- Work task -
The answer is every line in the data below that contains the word "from".

Records contained in a dataset
- Opening Delimiter -

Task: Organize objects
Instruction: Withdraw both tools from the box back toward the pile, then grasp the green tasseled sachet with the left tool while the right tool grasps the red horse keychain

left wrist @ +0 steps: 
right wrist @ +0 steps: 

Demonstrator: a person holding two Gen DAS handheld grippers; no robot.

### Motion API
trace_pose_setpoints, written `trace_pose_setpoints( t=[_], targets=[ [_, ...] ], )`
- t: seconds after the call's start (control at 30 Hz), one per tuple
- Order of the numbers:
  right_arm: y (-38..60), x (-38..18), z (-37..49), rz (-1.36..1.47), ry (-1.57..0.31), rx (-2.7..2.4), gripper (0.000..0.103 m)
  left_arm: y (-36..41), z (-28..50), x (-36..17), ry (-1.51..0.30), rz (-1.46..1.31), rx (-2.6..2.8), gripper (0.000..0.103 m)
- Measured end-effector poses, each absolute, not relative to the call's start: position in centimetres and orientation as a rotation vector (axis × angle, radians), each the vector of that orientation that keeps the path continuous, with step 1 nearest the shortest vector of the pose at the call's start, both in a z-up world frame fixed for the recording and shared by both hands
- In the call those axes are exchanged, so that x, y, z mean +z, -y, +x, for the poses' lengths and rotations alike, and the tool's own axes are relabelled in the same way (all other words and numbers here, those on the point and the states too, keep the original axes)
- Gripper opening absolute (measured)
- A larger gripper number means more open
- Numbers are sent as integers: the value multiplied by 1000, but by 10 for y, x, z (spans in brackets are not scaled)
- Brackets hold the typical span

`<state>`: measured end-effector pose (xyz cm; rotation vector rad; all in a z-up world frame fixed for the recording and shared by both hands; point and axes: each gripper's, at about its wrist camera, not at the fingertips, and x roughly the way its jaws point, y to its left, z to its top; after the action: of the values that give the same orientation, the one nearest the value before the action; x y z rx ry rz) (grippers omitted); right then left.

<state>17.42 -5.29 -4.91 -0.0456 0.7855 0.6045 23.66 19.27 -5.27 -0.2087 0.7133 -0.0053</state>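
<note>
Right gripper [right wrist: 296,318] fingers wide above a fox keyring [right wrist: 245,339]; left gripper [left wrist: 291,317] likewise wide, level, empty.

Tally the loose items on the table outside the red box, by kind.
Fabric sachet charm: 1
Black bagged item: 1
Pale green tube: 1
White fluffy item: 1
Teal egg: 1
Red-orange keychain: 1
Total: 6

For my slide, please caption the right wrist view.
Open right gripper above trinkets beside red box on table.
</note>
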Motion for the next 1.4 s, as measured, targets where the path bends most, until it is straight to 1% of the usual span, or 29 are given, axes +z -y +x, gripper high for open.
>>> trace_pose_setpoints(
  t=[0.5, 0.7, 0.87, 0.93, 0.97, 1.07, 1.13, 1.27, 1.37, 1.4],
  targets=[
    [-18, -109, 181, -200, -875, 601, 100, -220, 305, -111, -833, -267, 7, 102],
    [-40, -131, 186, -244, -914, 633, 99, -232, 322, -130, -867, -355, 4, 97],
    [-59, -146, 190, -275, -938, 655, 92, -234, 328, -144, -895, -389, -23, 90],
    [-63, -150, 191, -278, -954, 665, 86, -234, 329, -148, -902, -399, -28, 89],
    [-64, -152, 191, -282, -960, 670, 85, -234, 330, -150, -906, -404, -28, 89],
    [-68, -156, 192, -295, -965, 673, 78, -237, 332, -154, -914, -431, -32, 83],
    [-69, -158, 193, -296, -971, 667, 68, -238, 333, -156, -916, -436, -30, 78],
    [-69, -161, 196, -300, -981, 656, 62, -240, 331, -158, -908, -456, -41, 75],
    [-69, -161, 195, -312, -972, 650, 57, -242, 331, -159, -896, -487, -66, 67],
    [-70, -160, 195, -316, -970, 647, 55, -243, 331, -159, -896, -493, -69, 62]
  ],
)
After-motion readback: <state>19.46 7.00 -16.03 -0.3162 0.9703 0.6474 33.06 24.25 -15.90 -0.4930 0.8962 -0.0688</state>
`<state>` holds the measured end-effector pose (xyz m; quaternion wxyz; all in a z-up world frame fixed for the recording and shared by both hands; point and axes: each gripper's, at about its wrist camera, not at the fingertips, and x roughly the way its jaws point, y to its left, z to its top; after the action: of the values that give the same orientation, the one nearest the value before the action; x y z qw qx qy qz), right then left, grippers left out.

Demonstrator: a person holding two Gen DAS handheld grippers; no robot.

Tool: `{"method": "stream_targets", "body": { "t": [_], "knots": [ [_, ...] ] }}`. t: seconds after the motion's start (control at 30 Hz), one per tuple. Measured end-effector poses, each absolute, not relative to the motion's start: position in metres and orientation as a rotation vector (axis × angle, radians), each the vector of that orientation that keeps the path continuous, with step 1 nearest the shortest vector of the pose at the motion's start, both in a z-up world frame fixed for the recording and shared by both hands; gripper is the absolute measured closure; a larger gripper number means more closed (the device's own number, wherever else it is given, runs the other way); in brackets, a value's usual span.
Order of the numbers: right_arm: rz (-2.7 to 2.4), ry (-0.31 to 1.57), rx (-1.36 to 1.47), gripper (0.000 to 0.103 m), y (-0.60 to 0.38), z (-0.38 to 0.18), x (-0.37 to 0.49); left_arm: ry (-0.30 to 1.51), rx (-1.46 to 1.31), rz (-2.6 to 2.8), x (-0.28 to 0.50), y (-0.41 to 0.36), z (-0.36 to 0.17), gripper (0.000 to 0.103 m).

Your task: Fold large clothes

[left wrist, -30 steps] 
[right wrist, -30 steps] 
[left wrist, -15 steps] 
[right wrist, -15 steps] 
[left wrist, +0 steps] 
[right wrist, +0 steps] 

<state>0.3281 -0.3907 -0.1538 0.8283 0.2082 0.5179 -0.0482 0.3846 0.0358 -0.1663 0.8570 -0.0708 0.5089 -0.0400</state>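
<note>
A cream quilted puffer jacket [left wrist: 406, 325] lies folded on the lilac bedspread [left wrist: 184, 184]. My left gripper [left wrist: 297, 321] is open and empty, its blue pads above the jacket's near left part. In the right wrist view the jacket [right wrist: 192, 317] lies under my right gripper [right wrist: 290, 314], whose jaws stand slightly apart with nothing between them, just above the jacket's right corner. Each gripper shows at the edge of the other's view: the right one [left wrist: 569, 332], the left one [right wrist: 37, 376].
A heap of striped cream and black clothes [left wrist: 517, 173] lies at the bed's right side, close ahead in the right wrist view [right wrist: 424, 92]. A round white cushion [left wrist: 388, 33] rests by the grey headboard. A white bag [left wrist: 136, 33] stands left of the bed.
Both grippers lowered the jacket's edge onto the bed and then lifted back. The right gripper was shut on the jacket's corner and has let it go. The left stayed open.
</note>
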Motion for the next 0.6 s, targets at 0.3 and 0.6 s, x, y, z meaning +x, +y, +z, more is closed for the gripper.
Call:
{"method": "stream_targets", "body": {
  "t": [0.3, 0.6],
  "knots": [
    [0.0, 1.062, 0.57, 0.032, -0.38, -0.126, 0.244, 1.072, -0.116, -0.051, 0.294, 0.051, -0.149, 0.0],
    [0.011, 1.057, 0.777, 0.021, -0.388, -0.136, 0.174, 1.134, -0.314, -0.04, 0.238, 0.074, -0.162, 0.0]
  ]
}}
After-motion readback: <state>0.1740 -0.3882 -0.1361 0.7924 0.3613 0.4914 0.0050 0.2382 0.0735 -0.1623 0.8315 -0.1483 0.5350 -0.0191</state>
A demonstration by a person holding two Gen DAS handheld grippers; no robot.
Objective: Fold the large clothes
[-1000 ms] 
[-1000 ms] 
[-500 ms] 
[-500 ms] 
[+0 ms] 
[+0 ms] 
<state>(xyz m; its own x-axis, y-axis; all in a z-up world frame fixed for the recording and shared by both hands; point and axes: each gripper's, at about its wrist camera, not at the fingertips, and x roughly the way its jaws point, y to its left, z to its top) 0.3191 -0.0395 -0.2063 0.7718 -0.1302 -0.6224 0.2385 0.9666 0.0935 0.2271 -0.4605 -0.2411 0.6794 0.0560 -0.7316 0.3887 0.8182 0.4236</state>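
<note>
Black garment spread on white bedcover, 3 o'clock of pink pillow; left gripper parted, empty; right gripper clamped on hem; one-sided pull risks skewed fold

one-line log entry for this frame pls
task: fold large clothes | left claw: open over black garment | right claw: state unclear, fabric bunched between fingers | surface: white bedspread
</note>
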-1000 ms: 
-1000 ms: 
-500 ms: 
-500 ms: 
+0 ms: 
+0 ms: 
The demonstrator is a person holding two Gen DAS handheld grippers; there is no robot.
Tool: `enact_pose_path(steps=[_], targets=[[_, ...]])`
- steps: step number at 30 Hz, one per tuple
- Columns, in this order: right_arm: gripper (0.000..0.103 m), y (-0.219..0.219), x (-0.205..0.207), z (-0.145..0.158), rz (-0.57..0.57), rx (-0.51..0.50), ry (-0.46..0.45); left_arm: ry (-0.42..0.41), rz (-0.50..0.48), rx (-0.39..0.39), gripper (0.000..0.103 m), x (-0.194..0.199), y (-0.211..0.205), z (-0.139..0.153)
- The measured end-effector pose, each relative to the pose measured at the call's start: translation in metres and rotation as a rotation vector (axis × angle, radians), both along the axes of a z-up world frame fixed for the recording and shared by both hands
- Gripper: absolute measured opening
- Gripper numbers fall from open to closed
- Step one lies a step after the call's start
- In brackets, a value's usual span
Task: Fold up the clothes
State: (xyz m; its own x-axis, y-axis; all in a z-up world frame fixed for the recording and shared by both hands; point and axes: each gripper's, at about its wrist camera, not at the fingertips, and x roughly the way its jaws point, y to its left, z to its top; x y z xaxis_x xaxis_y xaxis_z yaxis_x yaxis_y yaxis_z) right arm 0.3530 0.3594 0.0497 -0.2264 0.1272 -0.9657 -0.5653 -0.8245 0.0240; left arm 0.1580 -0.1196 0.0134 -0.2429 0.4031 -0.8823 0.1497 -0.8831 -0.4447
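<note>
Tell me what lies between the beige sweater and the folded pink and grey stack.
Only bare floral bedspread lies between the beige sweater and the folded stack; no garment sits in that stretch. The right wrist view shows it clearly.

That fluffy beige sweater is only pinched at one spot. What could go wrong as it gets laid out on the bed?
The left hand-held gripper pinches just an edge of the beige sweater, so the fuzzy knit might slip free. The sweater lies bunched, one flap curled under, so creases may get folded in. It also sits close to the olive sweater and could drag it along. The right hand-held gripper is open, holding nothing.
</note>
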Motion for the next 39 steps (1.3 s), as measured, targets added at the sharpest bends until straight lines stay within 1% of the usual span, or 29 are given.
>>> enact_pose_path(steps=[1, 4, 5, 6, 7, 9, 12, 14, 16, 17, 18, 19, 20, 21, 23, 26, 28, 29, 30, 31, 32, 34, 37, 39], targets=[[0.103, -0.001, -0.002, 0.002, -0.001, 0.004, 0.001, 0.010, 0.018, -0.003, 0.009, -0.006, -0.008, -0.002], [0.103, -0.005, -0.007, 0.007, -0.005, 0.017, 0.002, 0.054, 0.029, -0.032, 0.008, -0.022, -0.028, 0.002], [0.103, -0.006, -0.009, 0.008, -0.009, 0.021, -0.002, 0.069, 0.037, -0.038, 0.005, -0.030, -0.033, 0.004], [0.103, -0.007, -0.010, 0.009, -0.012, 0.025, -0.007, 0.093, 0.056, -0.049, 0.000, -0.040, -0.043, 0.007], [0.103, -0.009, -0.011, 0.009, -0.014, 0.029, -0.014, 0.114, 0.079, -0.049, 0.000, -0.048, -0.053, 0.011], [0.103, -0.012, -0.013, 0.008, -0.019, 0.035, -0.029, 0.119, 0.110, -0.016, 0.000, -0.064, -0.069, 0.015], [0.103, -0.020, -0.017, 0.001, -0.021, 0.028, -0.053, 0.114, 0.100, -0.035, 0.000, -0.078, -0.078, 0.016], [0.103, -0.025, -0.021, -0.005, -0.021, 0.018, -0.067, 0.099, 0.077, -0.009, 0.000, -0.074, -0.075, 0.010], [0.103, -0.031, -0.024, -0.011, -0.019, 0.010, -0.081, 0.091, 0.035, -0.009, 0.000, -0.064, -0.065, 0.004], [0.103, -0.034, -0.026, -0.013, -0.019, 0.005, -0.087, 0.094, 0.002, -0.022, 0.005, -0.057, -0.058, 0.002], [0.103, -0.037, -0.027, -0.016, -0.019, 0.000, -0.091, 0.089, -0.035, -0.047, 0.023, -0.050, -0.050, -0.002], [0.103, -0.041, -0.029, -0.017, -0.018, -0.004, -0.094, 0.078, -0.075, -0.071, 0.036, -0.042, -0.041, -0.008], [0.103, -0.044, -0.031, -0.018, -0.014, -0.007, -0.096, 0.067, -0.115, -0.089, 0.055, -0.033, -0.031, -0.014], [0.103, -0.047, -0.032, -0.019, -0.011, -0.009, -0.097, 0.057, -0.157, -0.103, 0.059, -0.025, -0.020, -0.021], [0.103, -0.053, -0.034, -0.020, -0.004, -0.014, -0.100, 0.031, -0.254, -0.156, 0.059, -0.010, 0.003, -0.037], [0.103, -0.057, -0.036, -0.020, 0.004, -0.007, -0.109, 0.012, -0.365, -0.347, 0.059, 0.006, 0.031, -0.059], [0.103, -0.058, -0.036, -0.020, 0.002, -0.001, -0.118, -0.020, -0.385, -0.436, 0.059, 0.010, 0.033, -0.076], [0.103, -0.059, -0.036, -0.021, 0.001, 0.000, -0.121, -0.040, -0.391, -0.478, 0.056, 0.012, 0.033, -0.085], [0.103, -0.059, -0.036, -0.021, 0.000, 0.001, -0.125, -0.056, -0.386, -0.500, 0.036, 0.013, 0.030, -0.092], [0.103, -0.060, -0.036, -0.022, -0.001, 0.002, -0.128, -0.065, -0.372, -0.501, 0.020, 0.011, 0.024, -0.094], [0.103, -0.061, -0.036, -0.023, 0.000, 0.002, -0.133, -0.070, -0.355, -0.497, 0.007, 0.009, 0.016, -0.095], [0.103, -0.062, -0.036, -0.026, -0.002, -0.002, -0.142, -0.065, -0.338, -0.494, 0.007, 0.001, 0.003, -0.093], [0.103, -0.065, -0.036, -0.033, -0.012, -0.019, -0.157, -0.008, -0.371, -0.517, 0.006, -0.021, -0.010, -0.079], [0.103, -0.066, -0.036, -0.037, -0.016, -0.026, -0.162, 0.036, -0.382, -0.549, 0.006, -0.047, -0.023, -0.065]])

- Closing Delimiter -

- Reply -
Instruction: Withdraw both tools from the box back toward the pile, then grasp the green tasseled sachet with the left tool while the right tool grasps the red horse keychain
- Gripper numbers fall from open to closed

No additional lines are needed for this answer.